There was no need to wait for Elkin’s explanations or to be angry about the support of the 20 MKs from that strange party, Kadima, which behaves like a car in which not only the headlights don’t work, neither do the hazards. The Jewish sharia bill, which the MKs introduced furtively before fleeing for their long recess, will only make the existing situation official. It will make clear to any Jew in the world that a blend of democracy and Judaism is only possible in the Diaspora.

To “be a Jew in your tent and a man in the street,” as in the poem by Yehuda Leib Gordon – which became the slogan of the Haskala, the Jewish Enlightenment – is possible only for an American, French or British Jew. In Jewish Israel, a Jew can be a Jew only – democracy will officially be defined as a luxury. It will be possible only in cases where religion permits it. And religion will permit it only when it does not contradict the word of God. Sovereignty is transferred from the citizen to the Holy One, blessed be He, and his interpreters on earth.

On the other hand, it’s hard to oppose a bill that puts the State of Israel so near the other countries in the region and creates a foundation of understanding among the nations based on granting religion a higher priority than the state and government. For example, the Egyptian constitution states that “the Islamic principles of law are the main source for legislation.” According to the Syrian constitution, “Muslim law is the source for legislation.”

Actually, it seems the Iranian constitution could serve as an excellent inspiration for the country’s commitment to promoting God as a main source of legislation. This constitution requires the country to create “the proper environment for the growth of ethical values based on faith, piety and a battle against corruption.” This “proper environment” imposes the will of religion on art, science, the media and of course education.

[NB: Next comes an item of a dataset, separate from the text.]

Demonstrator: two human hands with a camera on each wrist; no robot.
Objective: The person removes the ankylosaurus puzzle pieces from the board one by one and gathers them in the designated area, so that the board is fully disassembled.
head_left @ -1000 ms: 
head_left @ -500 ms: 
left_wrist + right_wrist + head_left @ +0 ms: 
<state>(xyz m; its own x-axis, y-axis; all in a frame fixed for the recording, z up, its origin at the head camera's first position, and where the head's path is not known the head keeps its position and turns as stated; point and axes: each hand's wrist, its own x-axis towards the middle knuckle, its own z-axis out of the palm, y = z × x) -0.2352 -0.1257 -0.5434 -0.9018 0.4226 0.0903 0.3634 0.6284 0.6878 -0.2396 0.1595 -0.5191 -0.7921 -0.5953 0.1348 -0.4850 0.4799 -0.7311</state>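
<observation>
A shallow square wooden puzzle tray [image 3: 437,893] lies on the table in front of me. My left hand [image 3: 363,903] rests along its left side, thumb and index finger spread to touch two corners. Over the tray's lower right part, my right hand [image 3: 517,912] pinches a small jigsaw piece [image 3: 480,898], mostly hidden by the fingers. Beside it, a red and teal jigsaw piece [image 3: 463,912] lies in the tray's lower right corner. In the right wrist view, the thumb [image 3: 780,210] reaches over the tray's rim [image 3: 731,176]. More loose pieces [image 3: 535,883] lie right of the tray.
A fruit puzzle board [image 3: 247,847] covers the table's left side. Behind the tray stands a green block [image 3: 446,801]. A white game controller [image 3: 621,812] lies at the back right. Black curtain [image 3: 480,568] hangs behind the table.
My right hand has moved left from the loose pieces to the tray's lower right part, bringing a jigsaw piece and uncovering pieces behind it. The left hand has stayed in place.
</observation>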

The Israeli bill is not as far-reaching. It does not demand that “Jewish art” be an exclusive subject for study and does not prohibit the teaching of science that contradicts faith. Although it revokes Arabic’s status as an official language, it still permits Arab citizens “the right to linguistic access to government services, as will be determined by law,” unlike Turkey’s approach to the Kurdish language. But there is no prohibition against passing a law that will prohibit this right as well.

The bill does not yet rule that Jewish law is the main source of authority for legislation, and for now makes do with the fact that Jewish law “will serve as a source of inspiration for the legislator.” And when there is no solution in legislation, case law or “a clear analogy,” the court will be required to decide according to the principles of “freedom, justice, integrity and peace in the Jewish heritage.”

What exactly are those principles? “An eye for an eye”? Or “a stranger shalt thou not wrong”? And what are the principles of peace in the Jewish heritage? Those of Rotem, Aryeh Eldad (National Union ) and Yulia Shamalov Berkovich (Kadima), or those of Nachman Shai (Kadima ), Benjamin Ben-Eliezer (Labor) and Meir Sheetrit (Kadima) – who are all signatories to the bill? Do “the principles of peace” permit territorial compromise or does the Promised Land, from the Mediterranean Sea to the Jordan River, constitute the borders of the Jewish nation-state?

The bill, which is called “The National Home of the Jewish People,” presumes to represent Diaspora Jews as well. But from now on they will have to decide whether they want to continue living abroad in a democratic country that lets them practice their faith as they wish, or in a Jewish state that robs the foundations of democracy from them. This is usually a silent Jewish community that is tolerant of its country of refuge, a refuge that is gradually becoming crammed with garbage that is liable to keep away any liberal Jew.